On this day in 1925, Sir Frederick Banting delivered his Nobel Prize Lecture, entitled “Diabetes and Insulin,” in Stockholm, Sweden.
According to the Canadian Encyclopedia online, it was on an October night in 1920 that Banting wrote down an idea for research aimed at isolating the long-sought internal secretion of the pancreas. He received support for his proposed research at the University of Toronto, where he began work on May 17, 1921 under the direction of J.J.R. Macleod, assisted by Charles Best.

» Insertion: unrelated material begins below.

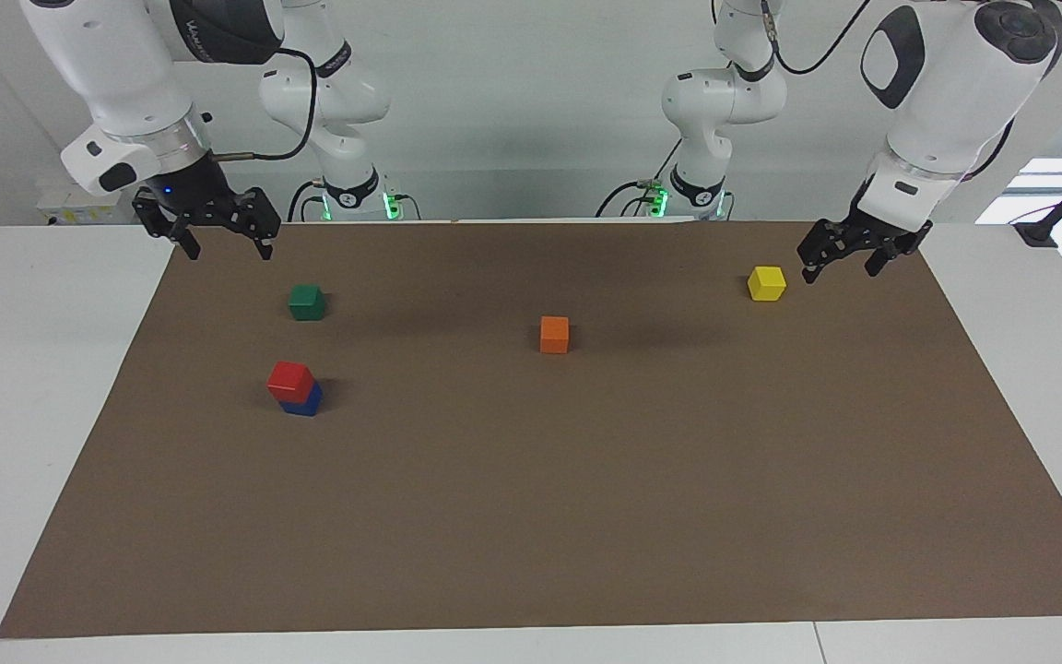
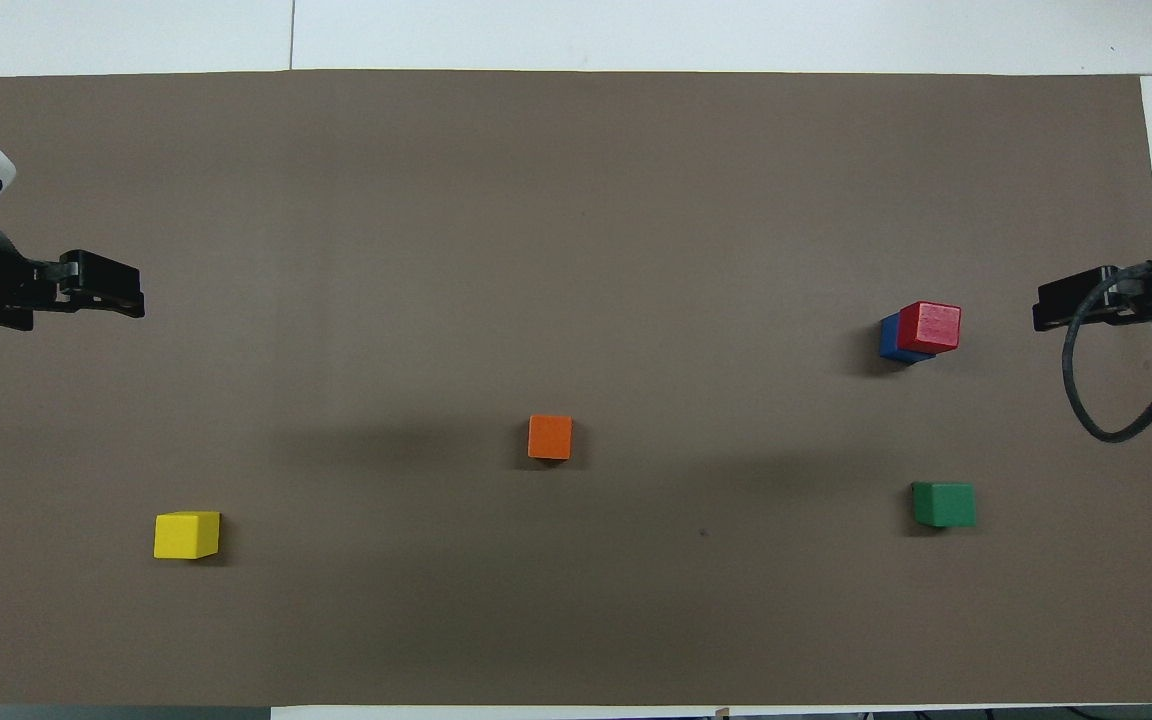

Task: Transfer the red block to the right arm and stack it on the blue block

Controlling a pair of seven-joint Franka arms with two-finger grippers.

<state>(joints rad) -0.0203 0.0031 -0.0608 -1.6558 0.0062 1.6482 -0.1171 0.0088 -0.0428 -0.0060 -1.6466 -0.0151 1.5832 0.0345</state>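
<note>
Here, the red block (image 1: 290, 379) sits atop the blue block (image 1: 302, 402) on the table's brown mat (image 1: 531, 516), below the raised right tool (image 1: 225, 247), fingers apart; the left tool (image 1: 840, 266), also apart, hangs beside a yellow cube (image 1: 766, 283).

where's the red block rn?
The red block sits on the blue block, toward the right arm's end of the brown mat. The green block is its nearest neighbour, nearer to the robots.

Matt painted cubes, red block (image 1: 290, 378) on blue block (image 1: 304, 402); matt brown paper-like mat (image 1: 531, 516); glossy white arm shells.
</note>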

Banting’s and Best’s experiments were crudely conducted, and included experiments with the pancreases of dogs – and later cows – and did not substantiate Banting’s idea, which was physiologically incorrect. But their apparently favourable results encouraged greater efforts, which culminated in the winter of 1921-22 in the discovery of insulin by a team of researchers that included Macleod, Banting, J.B. Collip and Best.
Insulin was immediately and spectacularly effective as a lifesaving therapy for diabetes mellitus. Banting was hailed as the principal discoverer of insulin because his idea had launched the research, and because of his prominence in the early use of insulin.
On learning that he was to share the 1923 Nobel Prize for physiology or medicine with Macleod, Banting gave half his prize money to Best. He was awarded a life annuity by the federal government, appointed Canada’s first professor of medical research at U of T, and knighted in 1934.
Banting was honoured by Canada Post in 2000 as one of the subjects of the millennium collection of stamps. The 46-cent commemorative depicts Banting and one of the ‘diabetic’ dogs, along with a hypodermic needle, representing the insulin that has gone on to save millions from death since its discovery 90-plus years ago.